* [REQUIRED WORK] Write each line word for word, from the line that contains "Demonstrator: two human" through the last line of the material below.
══════
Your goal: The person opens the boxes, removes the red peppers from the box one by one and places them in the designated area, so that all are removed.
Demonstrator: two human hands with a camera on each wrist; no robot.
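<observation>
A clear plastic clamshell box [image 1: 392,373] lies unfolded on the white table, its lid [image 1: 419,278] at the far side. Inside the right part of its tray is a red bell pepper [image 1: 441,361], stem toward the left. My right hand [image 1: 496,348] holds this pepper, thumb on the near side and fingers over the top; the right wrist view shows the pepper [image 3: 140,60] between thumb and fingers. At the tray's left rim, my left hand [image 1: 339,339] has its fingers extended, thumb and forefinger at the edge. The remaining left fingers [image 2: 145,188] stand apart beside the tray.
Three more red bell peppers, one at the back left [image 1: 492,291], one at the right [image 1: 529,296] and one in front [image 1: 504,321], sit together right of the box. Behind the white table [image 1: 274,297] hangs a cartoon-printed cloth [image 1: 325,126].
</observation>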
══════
* [ANSWER SPACE]
Demonstrator: two human hands with a camera on each wrist; no robot.
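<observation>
A clear plastic clamshell box [image 1: 392,373] lies unfolded on the white table, its lid [image 1: 419,278] at the far side. Inside the right part of its tray is a red bell pepper [image 1: 441,361], stem toward the left. My right hand [image 1: 496,348] holds this pepper, thumb on the near side and fingers over the top; the right wrist view shows the pepper [image 3: 140,60] between thumb and fingers. At the tray's left rim, my left hand [image 1: 339,339] has its fingers extended, thumb and forefinger at the edge. The remaining left fingers [image 2: 145,188] stand apart beside the tray.
Three more red bell peppers, one at the back left [image 1: 492,291], one at the right [image 1: 529,296] and one in front [image 1: 504,321], sit together right of the box. Behind the white table [image 1: 274,297] hangs a cartoon-printed cloth [image 1: 325,126].
</observation>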

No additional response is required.